What the task asks:
From the entries below, copy exactly the lines from the one that contains "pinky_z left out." through the one that contains "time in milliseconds", both included, and only those.

*** Data ***

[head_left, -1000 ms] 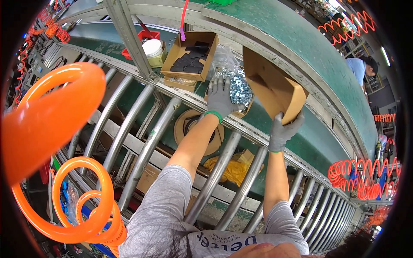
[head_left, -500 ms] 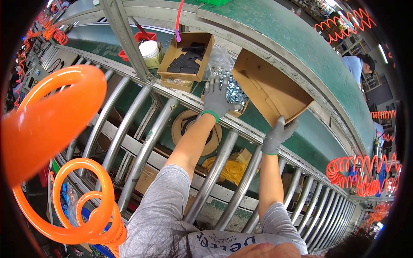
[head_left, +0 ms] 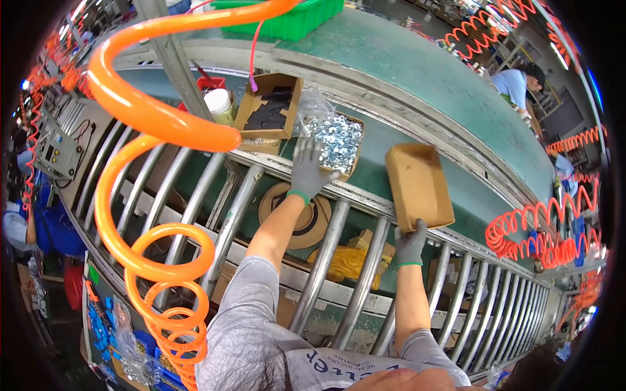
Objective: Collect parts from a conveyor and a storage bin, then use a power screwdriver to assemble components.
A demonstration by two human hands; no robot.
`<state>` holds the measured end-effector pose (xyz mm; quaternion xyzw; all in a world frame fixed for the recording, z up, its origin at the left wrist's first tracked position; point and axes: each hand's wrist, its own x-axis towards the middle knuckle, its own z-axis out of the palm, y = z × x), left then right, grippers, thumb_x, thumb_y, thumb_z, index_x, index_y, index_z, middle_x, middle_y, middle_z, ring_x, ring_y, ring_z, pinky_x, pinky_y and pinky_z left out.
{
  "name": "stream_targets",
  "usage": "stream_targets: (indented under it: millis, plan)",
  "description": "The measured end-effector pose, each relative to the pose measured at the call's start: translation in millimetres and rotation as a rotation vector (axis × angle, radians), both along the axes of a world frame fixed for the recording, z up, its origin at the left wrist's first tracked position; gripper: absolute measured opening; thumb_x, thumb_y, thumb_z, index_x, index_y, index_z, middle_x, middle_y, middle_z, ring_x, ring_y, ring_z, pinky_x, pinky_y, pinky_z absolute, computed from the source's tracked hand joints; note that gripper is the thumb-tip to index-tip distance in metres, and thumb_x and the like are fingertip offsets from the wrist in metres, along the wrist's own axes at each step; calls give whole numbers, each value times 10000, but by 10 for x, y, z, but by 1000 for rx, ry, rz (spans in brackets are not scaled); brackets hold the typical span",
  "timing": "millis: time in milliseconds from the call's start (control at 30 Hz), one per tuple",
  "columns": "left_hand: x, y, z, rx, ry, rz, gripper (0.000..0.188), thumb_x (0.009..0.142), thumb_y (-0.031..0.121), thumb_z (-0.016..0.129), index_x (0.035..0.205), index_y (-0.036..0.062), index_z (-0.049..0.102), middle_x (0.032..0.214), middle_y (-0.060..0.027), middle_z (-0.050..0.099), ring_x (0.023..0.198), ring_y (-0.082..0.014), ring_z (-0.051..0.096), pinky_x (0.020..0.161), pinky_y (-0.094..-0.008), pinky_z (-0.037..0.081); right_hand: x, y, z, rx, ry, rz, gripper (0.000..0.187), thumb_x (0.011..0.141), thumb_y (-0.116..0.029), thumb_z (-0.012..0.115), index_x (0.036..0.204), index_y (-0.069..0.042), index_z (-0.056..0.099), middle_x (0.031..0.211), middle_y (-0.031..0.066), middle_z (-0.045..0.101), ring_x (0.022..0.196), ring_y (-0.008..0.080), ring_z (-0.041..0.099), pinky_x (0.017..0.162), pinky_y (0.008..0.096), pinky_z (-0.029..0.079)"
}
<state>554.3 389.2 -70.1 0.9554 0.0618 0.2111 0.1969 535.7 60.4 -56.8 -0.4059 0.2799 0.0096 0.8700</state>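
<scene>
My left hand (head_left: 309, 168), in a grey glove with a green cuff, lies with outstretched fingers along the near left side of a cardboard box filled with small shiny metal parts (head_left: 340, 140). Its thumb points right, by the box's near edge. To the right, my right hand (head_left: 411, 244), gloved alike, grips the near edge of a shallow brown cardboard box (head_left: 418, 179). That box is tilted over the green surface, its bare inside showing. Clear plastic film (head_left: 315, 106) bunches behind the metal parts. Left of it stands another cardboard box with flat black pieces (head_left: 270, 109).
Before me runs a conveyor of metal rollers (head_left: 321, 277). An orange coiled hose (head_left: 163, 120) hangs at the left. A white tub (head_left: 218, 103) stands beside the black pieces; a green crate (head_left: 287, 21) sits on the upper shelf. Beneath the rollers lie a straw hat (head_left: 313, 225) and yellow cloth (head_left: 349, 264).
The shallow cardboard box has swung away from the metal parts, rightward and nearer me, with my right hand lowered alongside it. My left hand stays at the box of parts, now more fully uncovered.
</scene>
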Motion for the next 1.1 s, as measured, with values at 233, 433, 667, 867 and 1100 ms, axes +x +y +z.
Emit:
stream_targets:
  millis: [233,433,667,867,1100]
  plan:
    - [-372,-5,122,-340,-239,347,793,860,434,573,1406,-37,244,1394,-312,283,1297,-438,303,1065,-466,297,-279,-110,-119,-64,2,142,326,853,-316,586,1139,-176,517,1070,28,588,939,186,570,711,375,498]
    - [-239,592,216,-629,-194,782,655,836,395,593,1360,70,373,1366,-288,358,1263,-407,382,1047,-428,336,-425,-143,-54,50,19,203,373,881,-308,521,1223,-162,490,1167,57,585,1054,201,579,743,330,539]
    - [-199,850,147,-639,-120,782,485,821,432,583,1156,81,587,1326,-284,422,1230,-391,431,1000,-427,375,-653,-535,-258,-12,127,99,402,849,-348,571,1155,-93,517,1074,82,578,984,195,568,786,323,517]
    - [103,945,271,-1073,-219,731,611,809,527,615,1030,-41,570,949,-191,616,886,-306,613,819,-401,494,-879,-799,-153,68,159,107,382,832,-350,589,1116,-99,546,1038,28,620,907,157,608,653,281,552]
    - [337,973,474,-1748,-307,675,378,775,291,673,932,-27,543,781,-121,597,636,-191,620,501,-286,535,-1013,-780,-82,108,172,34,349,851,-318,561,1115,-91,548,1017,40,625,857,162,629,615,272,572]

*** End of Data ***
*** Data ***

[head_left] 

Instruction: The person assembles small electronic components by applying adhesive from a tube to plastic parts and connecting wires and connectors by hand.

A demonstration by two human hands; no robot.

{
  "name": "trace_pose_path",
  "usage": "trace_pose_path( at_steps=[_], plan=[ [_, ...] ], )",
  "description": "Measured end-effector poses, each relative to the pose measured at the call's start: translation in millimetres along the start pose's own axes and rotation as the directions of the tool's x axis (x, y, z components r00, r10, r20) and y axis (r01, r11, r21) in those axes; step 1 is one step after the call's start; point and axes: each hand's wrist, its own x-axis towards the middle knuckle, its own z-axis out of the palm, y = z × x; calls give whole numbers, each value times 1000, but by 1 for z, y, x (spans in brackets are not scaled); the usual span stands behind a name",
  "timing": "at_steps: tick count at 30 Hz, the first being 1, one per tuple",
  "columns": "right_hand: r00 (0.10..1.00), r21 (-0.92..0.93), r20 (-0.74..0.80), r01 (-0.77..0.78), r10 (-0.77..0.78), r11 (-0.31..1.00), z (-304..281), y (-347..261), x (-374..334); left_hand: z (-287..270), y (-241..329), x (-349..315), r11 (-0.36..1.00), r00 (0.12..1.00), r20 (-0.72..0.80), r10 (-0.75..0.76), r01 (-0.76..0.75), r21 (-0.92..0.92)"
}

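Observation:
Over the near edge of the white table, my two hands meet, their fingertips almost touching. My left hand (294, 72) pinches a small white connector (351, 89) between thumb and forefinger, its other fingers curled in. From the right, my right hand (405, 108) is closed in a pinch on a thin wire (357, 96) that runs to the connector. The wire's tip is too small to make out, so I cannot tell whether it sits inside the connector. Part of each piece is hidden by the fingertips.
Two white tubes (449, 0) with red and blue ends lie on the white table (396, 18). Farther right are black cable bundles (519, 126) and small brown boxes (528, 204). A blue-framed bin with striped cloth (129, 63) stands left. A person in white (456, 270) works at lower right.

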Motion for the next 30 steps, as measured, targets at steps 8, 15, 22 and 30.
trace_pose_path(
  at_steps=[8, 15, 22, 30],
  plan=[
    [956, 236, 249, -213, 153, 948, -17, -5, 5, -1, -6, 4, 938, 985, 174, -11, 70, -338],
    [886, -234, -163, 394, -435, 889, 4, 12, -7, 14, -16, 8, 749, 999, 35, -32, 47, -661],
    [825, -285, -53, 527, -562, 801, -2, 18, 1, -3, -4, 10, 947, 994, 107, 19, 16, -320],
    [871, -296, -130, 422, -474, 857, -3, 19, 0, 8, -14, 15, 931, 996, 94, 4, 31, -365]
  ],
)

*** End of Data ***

Solution below:
`<state>` holds the measured end-effector pose (xyz mm; quaternion xyzw; all in a world frame fixed for the recording, z up, its origin at the left wrist's first tracked position; point and axes: each hand's wrist, its own x-axis towards the middle knuckle, its own z-axis out of the palm, y = z × x), left then right, grippers, thumb_x, thumb_y, thumb_z, index_x, index_y, index_z, middle_x, middle_y, middle_z, ring_x, ring_y, ring_z, pinky_x, pinky_y and pinky_z left out.
{
  "name": "stream_targets",
  "usage": "stream_targets: (indented under it: millis, plan)",
  "description": "The measured end-effector pose, each relative to the pose measured at the call's start: translation in millimetres and rotation as a rotation vector (axis × angle, radians), both along the axes of a world frame fixed for the recording, z up, its origin at the left wrist's first tracked position; gripper: absolute measured opening; thumb_x, thumb_y, thumb_z, index_x, index_y, index_z, middle_x, middle_y, middle_z, ring_x, ring_y, ring_z, pinky_x, pinky_y, pinky_z absolute, computed from the source's tracked hand joints; note that gripper is the thumb-tip to index-tip distance in metres, and thumb_x and the like are fingertip offsets from the wrist in metres, along the wrist's own axes at each step; calls give whole numbers, each value times 10000, but by 10 for x, y, z, but by 1000 for rx, ry, rz (spans in brackets are not scaled); brackets hold the typical span",
  "timing": "millis: time in milliseconds from the call's start (control at 30 Hz), one per tuple",

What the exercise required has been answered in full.